_Work task_
The lines below are to be quoted exactly, from the first through the one that contains "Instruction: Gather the".
· · ·
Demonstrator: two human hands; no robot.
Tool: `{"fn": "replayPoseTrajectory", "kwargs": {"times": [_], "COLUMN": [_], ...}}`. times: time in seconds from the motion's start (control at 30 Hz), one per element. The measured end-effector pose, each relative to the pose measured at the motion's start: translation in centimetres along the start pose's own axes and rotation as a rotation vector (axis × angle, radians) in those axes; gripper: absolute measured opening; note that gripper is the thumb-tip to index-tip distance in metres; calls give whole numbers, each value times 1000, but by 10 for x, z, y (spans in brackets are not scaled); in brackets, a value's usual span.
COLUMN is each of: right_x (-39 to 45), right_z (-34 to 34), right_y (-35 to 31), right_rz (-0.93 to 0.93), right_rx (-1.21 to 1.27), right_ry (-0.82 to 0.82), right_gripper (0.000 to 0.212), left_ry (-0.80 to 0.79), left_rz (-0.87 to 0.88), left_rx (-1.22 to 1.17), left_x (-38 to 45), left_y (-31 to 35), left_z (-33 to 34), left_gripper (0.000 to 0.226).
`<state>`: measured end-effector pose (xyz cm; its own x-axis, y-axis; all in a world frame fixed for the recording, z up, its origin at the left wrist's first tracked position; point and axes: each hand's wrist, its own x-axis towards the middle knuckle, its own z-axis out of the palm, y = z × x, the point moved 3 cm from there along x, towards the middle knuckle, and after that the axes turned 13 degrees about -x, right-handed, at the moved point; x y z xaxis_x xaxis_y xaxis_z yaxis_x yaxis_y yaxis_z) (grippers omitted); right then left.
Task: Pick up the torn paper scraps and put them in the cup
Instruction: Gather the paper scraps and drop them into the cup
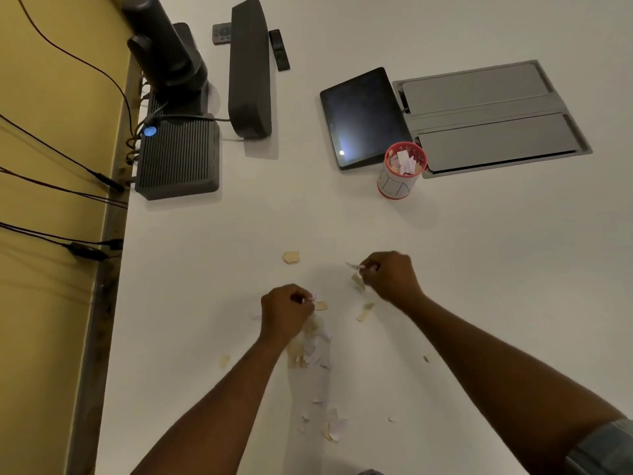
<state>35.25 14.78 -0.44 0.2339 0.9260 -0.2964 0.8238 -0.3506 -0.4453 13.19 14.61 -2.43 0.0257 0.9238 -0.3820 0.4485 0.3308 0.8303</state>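
Note:
Torn paper scraps (pixel 317 351), white and tan, lie scattered on the white table in front of me. One tan scrap (pixel 291 257) sits apart, farther out. My left hand (pixel 284 310) is closed over the pile and pinches small scraps at its fingertips. My right hand (pixel 390 274) is closed on a few scraps, white and tan, just above the table. The cup (pixel 400 181), white with a red rim, stands upright farther back on the right and holds several scraps.
A dark tablet (pixel 363 116) lies beside the cup, next to a grey cable hatch (pixel 493 118). At the far left stand a ribbed black box (pixel 178 159), a camera (pixel 168 53), a speaker bar (pixel 248 66) and two remotes. Cables hang along the table's left edge.

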Motion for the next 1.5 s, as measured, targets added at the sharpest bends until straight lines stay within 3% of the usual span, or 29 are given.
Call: {"fn": "replayPoseTrajectory", "kwargs": {"times": [0.13,0.27,0.33,0.5,0.63,0.77,0.9,1.07,1.2,1.33,1.43,1.5], "right_x": [33,76,98,138,158,175,182,185,184,167,155,143], "right_z": [-49,-100,-118,-135,-130,-124,-116,-110,-121,-132,-142,-148], "right_y": [16,28,29,18,4,-2,-5,-5,-5,3,14,21], "right_rz": [140,237,204,20,-97,-4,31,-59,-207,-213,-150,-120], "right_rx": [250,436,356,-128,-410,-564,-644,-745,-640,-521,-384,-231], "right_ry": [61,259,328,381,227,-2,-103,-184,-130,0,225,389], "right_gripper": [9,13,14,16,20,27,23,23,24,55,51,36], "left_ry": [-46,-69,-65,-41,-23,-13,-27,-40,-50,-36,-33,-28], "left_rz": [-144,-127,-113,-103,-116,-125,-117,-59,0,83,159,232], "left_rx": [-320,-367,-359,-341,-332,-332,-340,-361,-369,-308,-244,-173], "left_x": [26,51,61,73,75,77,82,97,113,130,140,146], "left_y": [35,71,83,95,92,91,98,124,151,180,201,215], "left_z": [10,23,29,38,39,40,47,58,68,81,95,106], "left_gripper": [19,15,13,13,11,10,11,11,13,15,19,16]}}
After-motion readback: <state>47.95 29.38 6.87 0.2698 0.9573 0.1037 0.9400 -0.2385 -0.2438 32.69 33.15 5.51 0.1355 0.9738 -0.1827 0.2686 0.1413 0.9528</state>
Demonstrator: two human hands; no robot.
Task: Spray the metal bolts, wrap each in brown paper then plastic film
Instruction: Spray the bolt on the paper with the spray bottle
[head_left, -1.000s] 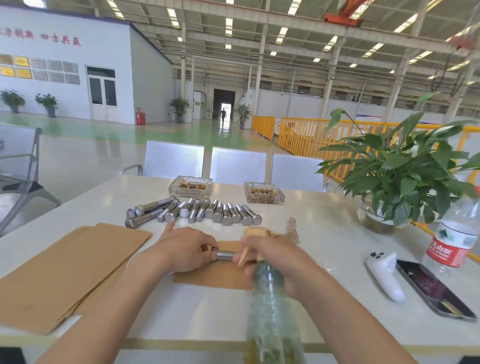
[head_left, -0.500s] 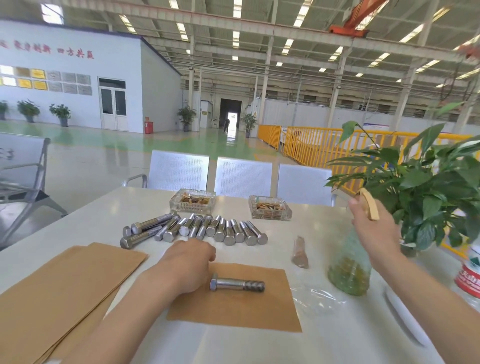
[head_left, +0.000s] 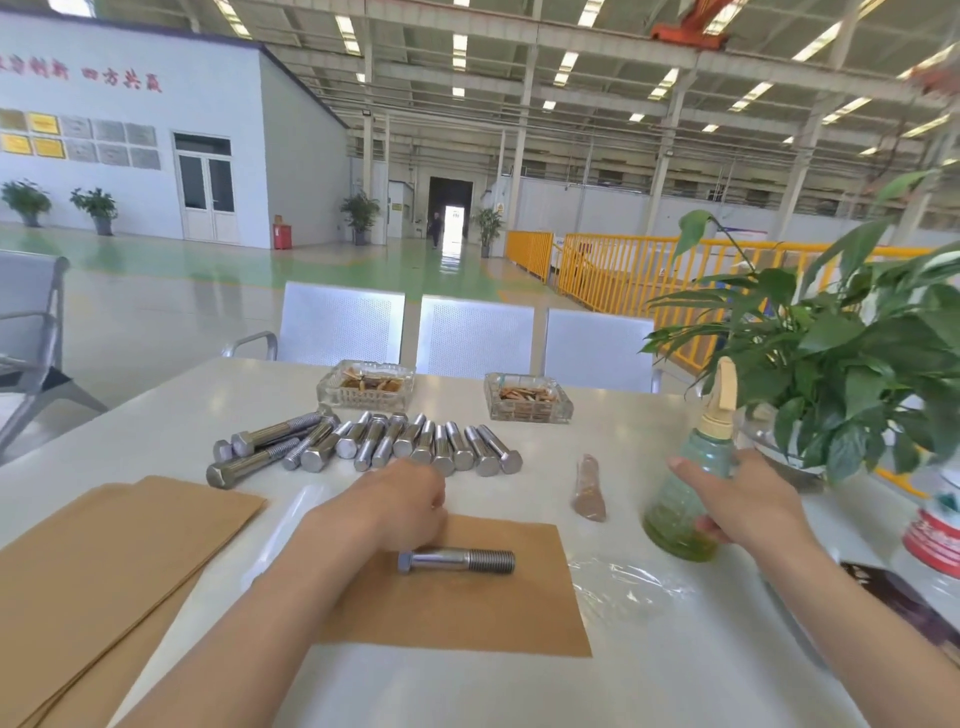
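Note:
One metal bolt (head_left: 457, 561) lies on a single brown paper sheet (head_left: 467, 613) in front of me. My left hand (head_left: 402, 506) rests on that sheet just behind the bolt's head, fingers curled under, holding nothing. My right hand (head_left: 748, 499) grips the green spray bottle (head_left: 680, 499), which stands on the table to the right. Several bare bolts (head_left: 395, 441) lie in a row further back. A crumpled piece of plastic film (head_left: 618, 582) lies to the right of the sheet. A small wrapped bolt (head_left: 589, 488) lies beyond it.
A stack of brown paper (head_left: 104, 561) covers the table's left side. Two glass ashtrays (head_left: 366, 384) (head_left: 527, 397) stand at the back. A potted plant (head_left: 841, 353), a water bottle (head_left: 935, 525) and a dark phone (head_left: 904, 597) crowd the right edge. Chairs (head_left: 475, 332) stand behind the white table (head_left: 675, 675).
My right hand carried the spray bottle from above the bolt off to the right and lowered it onto the table. My left hand let go of the bolt and drew back.

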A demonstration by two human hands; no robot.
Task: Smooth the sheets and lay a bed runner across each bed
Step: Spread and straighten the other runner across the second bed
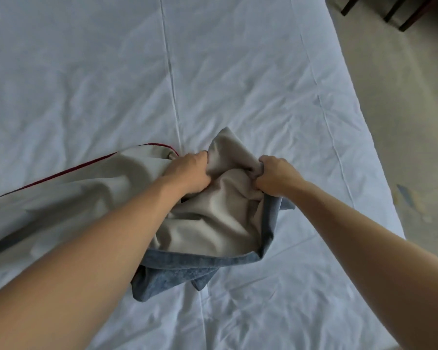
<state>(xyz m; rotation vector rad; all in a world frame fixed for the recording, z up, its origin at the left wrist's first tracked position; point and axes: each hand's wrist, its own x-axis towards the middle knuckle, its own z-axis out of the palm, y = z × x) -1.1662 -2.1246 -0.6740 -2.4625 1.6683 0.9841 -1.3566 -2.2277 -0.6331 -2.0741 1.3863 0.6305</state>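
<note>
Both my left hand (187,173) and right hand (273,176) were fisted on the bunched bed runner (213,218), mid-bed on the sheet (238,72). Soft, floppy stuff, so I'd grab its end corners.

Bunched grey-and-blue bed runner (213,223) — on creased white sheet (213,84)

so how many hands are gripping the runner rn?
2. The left hand grips the bed runner near its bunched middle; the right hand grips its right edge. Both sets of fingers are buried in fabric.

Dim, cool, even light, soft shadows, slight overall blur, wide-angle bending at edges
</note>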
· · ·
_Response for this exercise_
Demonstrator: two human hands; no robot.
Tool: `{"fn": "replayPoseTrajectory", "kwargs": {"times": [_], "COLUMN": [_], ...}}`. times: time in seconds from the motion's start (control at 30 Hz), one per element. The measured end-effector pose, each relative to the pose measured at the motion's start: translation in centimetres along the start pose's own axes and rotation as a rotation vector (axis × angle, radians) in those axes; gripper: absolute measured opening; note that gripper is the thumb-tip to index-tip distance in metres; calls give whole numbers, each value times 1000, but by 10 for x, z, y (spans in brackets are not scaled); in brackets, a value's usual span.
COLUMN is each of: right_x (-39 to 45), right_z (-34 to 34), right_y (-35 to 31), right_rz (-0.93 to 0.93), right_rx (-1.21 to 1.27), right_ry (-0.82 to 0.82), right_gripper (0.000 to 0.212), left_ry (-0.80 to 0.79), left_rz (-0.87 to 0.88), left_rx (-1.22 to 1.17), left_x (-38 to 45), left_y (-31 to 35), left_z (-33 to 34), left_gripper (0.000 to 0.226).
`<state>`: measured end-effector pose (xyz cm; its own x-axis, y-axis; all in a world frame fixed for the recording, z up, its origin at the left wrist's first tracked position; point and axes: each hand's wrist, its own x-axis towards the middle knuckle, its own z-axis out of the palm, y = z × x, the point moved 3 cm from there along x, towards the middle knuckle, and after that the axes turned 13 degrees about -x, right-handed, at the moved point; x y z xaxis_x xaxis_y xaxis_z yaxis_x yaxis_y yaxis_z) (grippers omitted); right then left.
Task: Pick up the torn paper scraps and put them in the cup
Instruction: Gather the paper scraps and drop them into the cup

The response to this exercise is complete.